Race footage is via Sporza sporza.be/cm/sporza/wielrennen/veldrijden

Music by Phenomenal Handclap Band: phenomenalhandclapband.com/

Thanks for watching.

#SVENNESS 2.4 from In The Crosshairs on Vimeo.


6 thoughts on “#SVENNESS 2.4

  1. Van der Haar (on the hoods) beat Walsleben (in the drops) in a sprint finish at the Tabor World Cup yesterday – rules are meant to be broken!

  2. Totally. Here was my tweet as it happened:
    “Tops beats drops!!!! Tops beats drops!!! Holy cow LvdH is strong. #vanderholenchilada #tabor”

  3. This was great. Thanks for putting the commentary together.

    I’m gonna have to get the HD coverage of that race. It would be real interesting to review where Lvdh is braking compared to the other riders without disks. He’s only a data point of one person, so it probably a bit bold to draw conclusions about his disk brake advantage.
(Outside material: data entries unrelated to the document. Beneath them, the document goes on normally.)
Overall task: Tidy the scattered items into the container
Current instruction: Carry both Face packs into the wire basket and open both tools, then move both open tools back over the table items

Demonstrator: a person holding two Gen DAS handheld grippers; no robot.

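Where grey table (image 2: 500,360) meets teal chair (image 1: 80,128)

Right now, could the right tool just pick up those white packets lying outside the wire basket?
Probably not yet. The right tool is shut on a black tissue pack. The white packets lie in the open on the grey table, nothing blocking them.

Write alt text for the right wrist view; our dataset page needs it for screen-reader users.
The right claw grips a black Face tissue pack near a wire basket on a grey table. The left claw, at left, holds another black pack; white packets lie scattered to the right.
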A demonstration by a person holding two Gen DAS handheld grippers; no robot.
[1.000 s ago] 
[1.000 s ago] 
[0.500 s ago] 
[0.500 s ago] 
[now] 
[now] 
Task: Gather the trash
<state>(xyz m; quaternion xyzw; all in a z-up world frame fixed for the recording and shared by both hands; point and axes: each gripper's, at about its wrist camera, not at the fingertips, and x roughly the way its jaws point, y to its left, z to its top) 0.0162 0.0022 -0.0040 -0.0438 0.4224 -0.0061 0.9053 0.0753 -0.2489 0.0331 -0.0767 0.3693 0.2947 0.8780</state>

Especially since he is clearly further ahead in his fitness right now than the other riders minus maybe Nys and Powels.

    But if there is a difference in brake timing on the descent, it might indicate where the advantage in disc seems to be. My guess is pre-emptive scrubbing makes faster lines but in this case I’m thinking he was faster because he wasn’t braking. That would be true regardless of the brake mechanism. Curiously too, front wheel not spinning on the runup whereas the other riders wheels are. Either he intentionally stops it, the disks are rubbing, or his hub isn’t broken in. Its exciting to see how this will be adopted at the World Cup level. I’m on board for the first gen hydraulics and working on getting a bike setup now. To me the biggest advantage is the closed system it provides, and being a small rider, tight bends don’t change the cable friction.

    One other small note. I’m a step through kind of guy when possible so I appreciated the FM clip. In a long run in like that dismount there is no specific advantage to not stepping through because you can’t pedal from the point where you disengage on the right to when you dismount. In other situations where you can pedal right up to the barriers it is a disadvantage in speed but very stable and easy to time.

  4. On dismounts, I stay away from step-thru’s simply because it’s so hard to insure release of the other foot from the pedals, whereas a step-behind allows me to pivot my hips at release just a bit. I have absolutely zero desire to eat-it into some concrete steps OR a woodedn barrier.